Excise duties — Directives 92/12/EEC and 2008/118/EC — Scope — Mineral oils and energy products — Lubricating oils used for purposes other than as motor fuels or as heating fuels — Not included — Excise duty levied on the consumption of energy products, imposed by a Member State pursuant to its own harmonised excise duty arrangements — Concept of ‘formalities connected with the crossing of frontiers’ — Article 110 TFEU — Shorter payment deadline in certain cases for intra-Community purchases than for products acquired on the domestic market
In this case, lubricating oils are products other than ‘excise goods’ within the meaning of Article 1(1) of Directive 2008/118, so that, in accordance with Article 1(3) of that directive, Member States may levy taxes on those products, provided that the levying of such taxes does not, in trade between Member States, give rise to formalities connected with the crossing of frontiers (see, to that effect, in relation to Article 3(1) and (3) of Directive 92/12, judgment in Fendt Italiana, EU:C:2007:411, paragraph 44).
It follows that Article 1(3) of that directive does not preclude, in itself, Member States from imposing on products other than those subject to the harmonised excise duty arrangements a tax governed by rules identical to those relating to those arrangements.
However, in order to comply with the requirements of Article 1(3) of Directive 2008/118, a tax charged on lubricating oils used for purposes other than as motor fuels or as heating fuels must not, in trade between Member States, give rise to formalities connected with the crossing of frontiers.
In that regard, it is clear from the case-law of the Court that, if the purpose of a formality imposed on the importer of a product subject to a national tax is to ensure payment of the debt corresponding to that tax, such a formality is related to the event giving rise to the tax, namely an intra-Community acquisition, and not to the crossing of a frontier in the sense of that provision (see, to that effect, judgments in Brzeziński, EU:C:2007:33, paragraphs 47 and 48, and Kalinchev, EU:C:2010:312, paragraph 27).

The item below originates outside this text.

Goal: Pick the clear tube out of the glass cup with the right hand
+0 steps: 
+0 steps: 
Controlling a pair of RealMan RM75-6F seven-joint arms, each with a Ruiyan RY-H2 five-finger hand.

According to settled case-law, a system of taxation of a Member State can be considered compatible with Article 110 TFEU only if it is proved to be so structured as to exclude any possibility of imported products being taxed more heavily than domestic products, so that it cannot in any event have discriminatory effect (see judgment in X, C‑437/12, EU:C:2013:857, paragraph 28 and the case-law cited).
Subject to verification by the referring court, it appears that the deadline for payment of the excise duty due for lubricating oils imported under the duty suspension arrangement, beginning from their placing into circulation on the Polish market, is the same as that which is laid down for lubricating oils acquired on that market. Moreover, lubricating oils which are imported may be imported under the excise payment procedure, which results in a shorter deadline for paying the excise.